▸ Requirement: The records below hold a stretch from the line with "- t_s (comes" through the line with "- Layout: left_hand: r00"; return exactly those lines, ends included, and nothing more.

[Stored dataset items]

=== Section Start ===

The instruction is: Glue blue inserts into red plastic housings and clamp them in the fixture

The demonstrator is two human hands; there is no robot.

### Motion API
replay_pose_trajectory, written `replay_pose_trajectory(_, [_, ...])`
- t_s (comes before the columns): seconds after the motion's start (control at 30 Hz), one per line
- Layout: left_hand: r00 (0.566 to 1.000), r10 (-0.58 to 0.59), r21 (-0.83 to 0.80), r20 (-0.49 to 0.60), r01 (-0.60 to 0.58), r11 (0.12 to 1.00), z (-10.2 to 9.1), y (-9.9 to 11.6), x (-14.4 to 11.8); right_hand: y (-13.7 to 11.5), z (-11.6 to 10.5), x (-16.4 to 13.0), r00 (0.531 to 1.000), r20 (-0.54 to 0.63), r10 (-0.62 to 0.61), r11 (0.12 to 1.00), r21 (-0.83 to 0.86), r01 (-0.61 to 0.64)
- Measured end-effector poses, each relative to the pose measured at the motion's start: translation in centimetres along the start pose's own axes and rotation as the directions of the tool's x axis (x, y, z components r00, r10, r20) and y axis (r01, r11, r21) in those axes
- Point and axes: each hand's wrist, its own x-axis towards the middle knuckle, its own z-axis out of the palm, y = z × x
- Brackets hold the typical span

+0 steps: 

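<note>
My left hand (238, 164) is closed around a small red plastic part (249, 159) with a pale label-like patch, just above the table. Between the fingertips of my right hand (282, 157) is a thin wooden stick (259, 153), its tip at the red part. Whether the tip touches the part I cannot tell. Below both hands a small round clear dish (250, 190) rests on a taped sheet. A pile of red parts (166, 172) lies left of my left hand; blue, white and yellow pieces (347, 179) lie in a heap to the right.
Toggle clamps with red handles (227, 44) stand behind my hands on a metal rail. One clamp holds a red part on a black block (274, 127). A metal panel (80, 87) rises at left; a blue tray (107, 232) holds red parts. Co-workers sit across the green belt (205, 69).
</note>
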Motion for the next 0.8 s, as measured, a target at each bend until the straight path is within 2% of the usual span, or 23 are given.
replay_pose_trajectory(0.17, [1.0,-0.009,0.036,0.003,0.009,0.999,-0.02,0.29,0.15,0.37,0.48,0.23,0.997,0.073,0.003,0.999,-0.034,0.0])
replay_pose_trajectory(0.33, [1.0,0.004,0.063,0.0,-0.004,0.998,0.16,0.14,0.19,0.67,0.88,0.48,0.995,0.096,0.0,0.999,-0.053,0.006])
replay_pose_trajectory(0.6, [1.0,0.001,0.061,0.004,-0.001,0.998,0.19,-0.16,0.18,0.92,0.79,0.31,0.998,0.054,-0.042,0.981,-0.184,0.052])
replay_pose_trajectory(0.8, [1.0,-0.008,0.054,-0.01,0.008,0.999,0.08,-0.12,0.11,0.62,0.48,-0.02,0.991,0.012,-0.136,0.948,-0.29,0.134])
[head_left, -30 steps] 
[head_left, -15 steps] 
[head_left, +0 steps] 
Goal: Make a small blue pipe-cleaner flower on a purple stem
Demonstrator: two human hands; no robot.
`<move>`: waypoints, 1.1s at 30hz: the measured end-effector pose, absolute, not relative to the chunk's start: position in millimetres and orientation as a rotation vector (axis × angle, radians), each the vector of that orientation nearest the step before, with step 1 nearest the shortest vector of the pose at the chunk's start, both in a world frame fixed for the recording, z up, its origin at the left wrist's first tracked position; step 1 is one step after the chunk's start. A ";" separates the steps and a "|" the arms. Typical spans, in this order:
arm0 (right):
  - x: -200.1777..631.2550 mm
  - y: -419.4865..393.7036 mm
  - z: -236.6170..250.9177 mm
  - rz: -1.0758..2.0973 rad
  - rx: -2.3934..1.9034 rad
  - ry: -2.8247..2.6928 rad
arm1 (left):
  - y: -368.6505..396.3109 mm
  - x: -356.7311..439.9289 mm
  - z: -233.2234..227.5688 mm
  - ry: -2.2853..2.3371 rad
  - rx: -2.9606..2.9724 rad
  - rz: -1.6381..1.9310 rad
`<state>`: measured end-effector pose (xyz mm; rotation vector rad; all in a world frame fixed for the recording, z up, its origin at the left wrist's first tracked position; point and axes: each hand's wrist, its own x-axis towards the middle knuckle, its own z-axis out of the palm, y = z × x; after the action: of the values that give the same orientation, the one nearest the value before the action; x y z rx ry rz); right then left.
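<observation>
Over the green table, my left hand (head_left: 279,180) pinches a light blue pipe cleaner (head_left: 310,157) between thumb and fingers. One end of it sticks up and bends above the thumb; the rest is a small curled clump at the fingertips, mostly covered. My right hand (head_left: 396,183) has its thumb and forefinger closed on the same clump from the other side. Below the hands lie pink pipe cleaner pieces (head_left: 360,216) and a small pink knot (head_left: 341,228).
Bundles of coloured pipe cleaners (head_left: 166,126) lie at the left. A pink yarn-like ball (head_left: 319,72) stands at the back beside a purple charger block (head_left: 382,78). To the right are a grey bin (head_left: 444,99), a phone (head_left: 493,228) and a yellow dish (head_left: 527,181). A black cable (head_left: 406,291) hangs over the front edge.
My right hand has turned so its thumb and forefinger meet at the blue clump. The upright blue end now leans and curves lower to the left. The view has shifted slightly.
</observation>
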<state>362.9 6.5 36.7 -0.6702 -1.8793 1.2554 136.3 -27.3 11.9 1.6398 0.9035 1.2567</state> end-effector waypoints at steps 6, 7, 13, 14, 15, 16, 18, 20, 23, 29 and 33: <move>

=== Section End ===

▸ Output for this task:
- t_s (comes before the columns): seconds after the motion's start (control at 30 Hz), one per line
- Layout: left_hand: r00 (0.566 to 1.000), r10 (-0.58 to 0.59), r21 (-0.83 to 0.80), r20 (-0.49 to 0.60), r01 (-0.60 to 0.58), r11 (0.12 to 1.00), z (-10.2 to 9.1), y (-9.9 to 11.6), x (-14.4 to 11.8); right_hand: y (-13.7 to 11.5), z (-11.6 to 10.5), x (-16.4 to 13.0), r00 (0.531 to 1.000), r20 (-0.54 to 0.63), r10 (-0.62 to 0.61), r11 (0.12 to 1.00), r21 (-0.83 to 0.86), r01 (-0.61 to 0.64)

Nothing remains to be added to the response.